After two building years, this is the season that Caterham (previously Lotus) must finally attach themselves to the back of the midfield pack — but the chances of doing so are still under review.
The first car out the box this season, Caterham's new car launch was clearly trying to make the point that the team are more organised, more professional and more ambitious about their campaign than ever before.
They talked it up last year, however, and fall well short of Mike Gascoyne's ambitious aims of leading the midfield come season end.
So is there anything to suggest this time will be a different story?
The car layout looks up to the grade but it is the backroom staff changes that give most credential to early positivity from the team's Hethel headquarters this year.
Gascoyne has led well for two years, overseeing activities in the pit lane and back at base, but the arrival of Mark Smith nine months ago added a top-line designer to the armoury.
Too late to majorly affect the 2011 car, Smith has been focused on the 2012 assault — and with Gascoyne now moving from technical F1 chief to overall Caterham Group CTO, it will now be in the hands of Smith to take his new machine from the drawing board to the track.
This, however, could go one of two ways.
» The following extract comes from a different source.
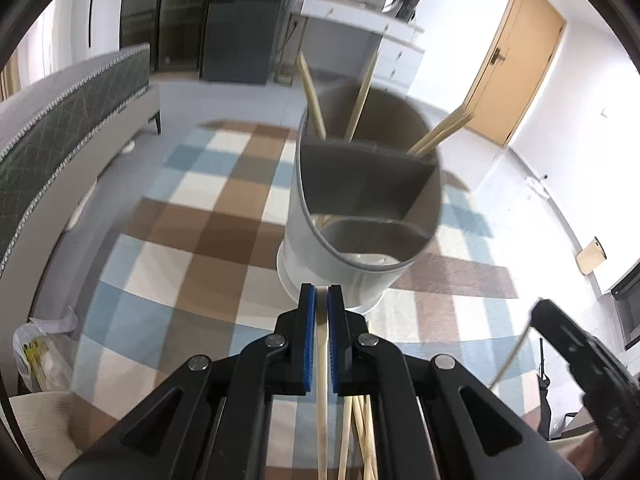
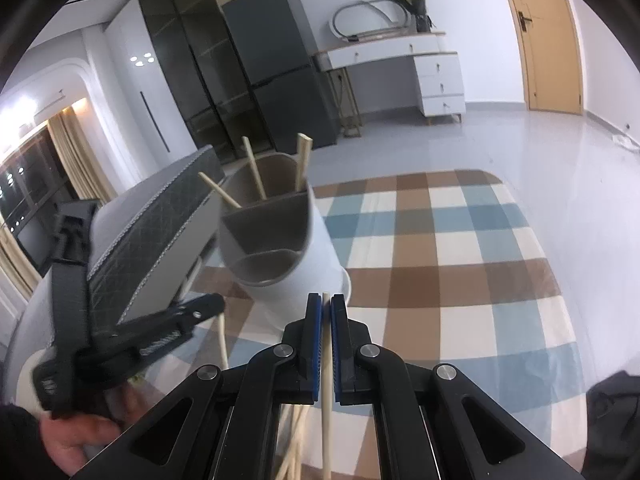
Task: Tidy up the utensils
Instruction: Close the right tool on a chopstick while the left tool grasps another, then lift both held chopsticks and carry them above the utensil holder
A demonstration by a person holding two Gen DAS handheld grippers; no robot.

Smith has penned a long list of successful cars but he has not yet been the man in control at the track.
While Gascoyne will be there at times, the loss of his edgy approach on pit wall as an aggressive decision maker could hold back what is likely to be a very tidy car.
On top of that, the team's move to Leafield to bring the car and racing operations together will undoubtedly be unsettling. McLaren struggled when they moved into MTC, and they had far more resources to cope with it.
The team have progressively improved their car designs year on year, with the clunky first effort in 2010 making way for a much sleeker machine in 2011.
The 2012 car still looks a bit bulky in the sidepod and rear area compared with other potential midfield runners, but it is certainly another step change in the bloodline.
The biggest opportunity of the season for the team, however, comes from the 2012-spec Red Bull KERS unit, which they will run for the first time as an expansion of the gearbox deal they have to work alongside the Renault engine.
The boost of around 0.4s should jump the gap between them and the midfield — while the driveability and added strategic options it offers could help in the tight midfield battles, if they get there.
It is a shame that former winner Jarno Trulli will not get to race it, having been dropped in favour of pay driver Vitaly Petrov a few days after hailing his only run in the new car his 'best ever first test'.
Petrov proved himself as a podium finisher last year, but he was also plagued with errors, big and small. Success with the 'second' car will, therefore, depend very much on which Petrov turns up.
As for the team leader, it's hard to remember Heikki Kovalainen as team-mate to Lewis Hamilton at McLaren before he was replaced by Jenson Button.
That's some time ago now, but the Finn feels he is back in the groove and if he gets a car to show as much, the points could finally come and the next step for Caterham will be successfully achieved.